X: So why have mobile operators failed to get youth to engage with mobile services?
N: It’s mostly due to a very thoughtful approach that operators continue to adopt. This is still manifested in the language with which operators still address their consumers and the very channeled, inflexible “value chain” that exists. One of the most amusing but shocking revelations from a podcast I heard recently was that there is only one other industry that views its consumers as “end users” - the drug industry! The youth consumer needs a mobile service to improve his existing communications or provide significant entertainment within his peer group, and if that is not achieved, then they will not care about it. Part of the problem is the “if we make it someone will use it” mentality, which still needs to shift towards “if you want it, we will make it happen.” The issue can be most naturally explained by looking at the example of MMS.
MMS was subject to colossal industry hype but once it was released consumers gave it the cold shoulder, failing to find any real use for it. In 2001, industry analysts predicted that MMS would overtake SMS as the preferred means of data communication by 2008. 83% of consumers still use SMS, whereas only 25% use MMS. SMS is still responsible for 90% of data revenue, despite predictions that MMS would generate 66.3% of mobile messaging revenues by 2006. Here it is essential to distinguish between industry “hype” and consumer “buzz.” The industry was excited, but consumers couldn’t find any use for it, mainly because they hadn’t asked for it and it didn’t improve any existing behavior.
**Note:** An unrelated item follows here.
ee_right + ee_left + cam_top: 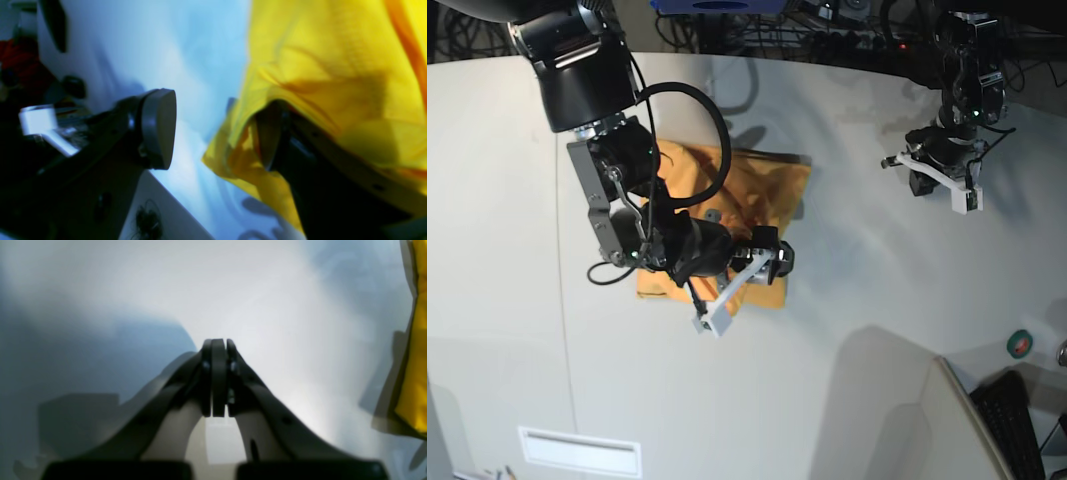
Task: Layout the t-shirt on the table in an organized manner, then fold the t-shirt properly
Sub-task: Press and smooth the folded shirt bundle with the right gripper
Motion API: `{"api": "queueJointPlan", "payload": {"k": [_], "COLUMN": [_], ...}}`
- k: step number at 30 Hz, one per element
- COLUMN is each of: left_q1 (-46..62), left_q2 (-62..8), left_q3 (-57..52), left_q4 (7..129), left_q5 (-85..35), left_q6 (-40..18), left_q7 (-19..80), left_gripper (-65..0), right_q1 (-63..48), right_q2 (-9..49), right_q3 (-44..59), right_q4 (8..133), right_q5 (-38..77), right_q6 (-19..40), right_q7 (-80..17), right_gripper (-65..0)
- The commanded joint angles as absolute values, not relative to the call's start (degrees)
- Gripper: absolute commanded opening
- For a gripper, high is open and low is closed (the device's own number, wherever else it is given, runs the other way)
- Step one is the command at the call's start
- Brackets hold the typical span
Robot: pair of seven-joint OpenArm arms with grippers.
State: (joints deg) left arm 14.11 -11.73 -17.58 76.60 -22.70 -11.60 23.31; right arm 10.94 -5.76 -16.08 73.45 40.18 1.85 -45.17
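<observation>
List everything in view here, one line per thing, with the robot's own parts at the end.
t-shirt: one, orange-yellow, lying bunched on the table under the right arm.
table: one, light grey-white, fills most of the base view; a thin dark seam runs down its left part.
slanted grey panel: one, grey, lower right of the base view.
tape roll: one, green and dark, right edge of the base view.
keyboard: one, black, bottom right corner.
cables and gear: several, dark, beyond the table's far edge.
right hand: one, black, open, one finger under a fold of the t-shirt.
left hand: one, black, shut on nothing, over bare table beside the t-shirt.
</observation>
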Motion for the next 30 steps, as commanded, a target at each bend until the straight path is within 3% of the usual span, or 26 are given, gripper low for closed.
{"api": "queueJointPlan", "payload": {"k": [1,6,9,11,15,24,30], "left_q1": [13.3,12.6,12.7,12.7,12.4,13.0,12.7], "left_q2": [-12.4,-12.7,-13.4,-13.6,-13.6,-13.6,-13.6], "left_q3": [-17.8,-18.3,-18.4,-18.4,-18.4,-18.4,-18.4], "left_q4": [77.3,76.8,76.8,76.8,76.8,76.8,76.8], "left_q5": [-23.1,-23.1,-23.1,-23.1,-23.1,-23.1,-23.1], "left_q6": [-11.8,-11.8,-11.8,-11.8,-11.8,-11.8,-11.8], "left_q7": [21.9,21.8,21.8,21.8,21.8,21.8,21.8], "left_gripper": [-65.0,-65.0,-65.0,-65.0,-65.0,-65.0,-65.0], "right_q1": [12.4,11.9,10.5,10.6,11.0,9.7,9.7], "right_q2": [-5.9,1.0,5.6,7.7,8.7,13.3,16.0], "right_q3": [-18.6,-24.2,-24.2,-24.3,-24.3,-16.7,-14.8], "right_q4": [77.0,89.9,95.0,94.4,91.7,96.0,84.8], "right_q5": [41.3,41.1,41.1,41.1,41.1,41.0,41.0], "right_q6": [2.6,0.9,-7.2,-10.9,-11.7,-12.1,-10.2], "right_q7": [-44.3,-44.4,-44.3,-44.1,-44.1,-44.0,-38.4], "right_gripper": [-29.4,-29.6,-30.5,-37.8,-65.0,-65.0,-65.0]}}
Mobile TV is currently undergoing similar industry hype and is also generating a fair amount of consumer buzz but whether consumers will be satisfied by mobile TV services is still unclear. Extensive consumer surveys seem to show considerable interest, but it seems that the idea is appealing than the potential reality. BT Movio’s survey found that 59% of consumers would pay £8 a month for mobile TV service on their current network, while an O2 survey showed that 85% were satisfied with the service and that 57% would take up the service within the next 6 months. However, BT Movio’s is purely a broadcast service and, as such, its appeal will be limited unless the youth consumer is watching live events (which may have an additional pay-per-view cost). Why watch a snippet of your favorite TV show half-way through when you can use TiVo or Sky+ to record the show in full and watch it at home?
Operators need to think through the reasons why consumers want mobile TV and provide a service that fulfills that unanswered need. Do youth have £8 a month to spend on a service that adds nothing except mobility into the equation and which they get for free at home? Can Mobile TV not more usefully replace youth spending on video rental services, for example via a video-on-demand service with a fixed-fee monthly subscription? There are plenty of unanswered questions about this service.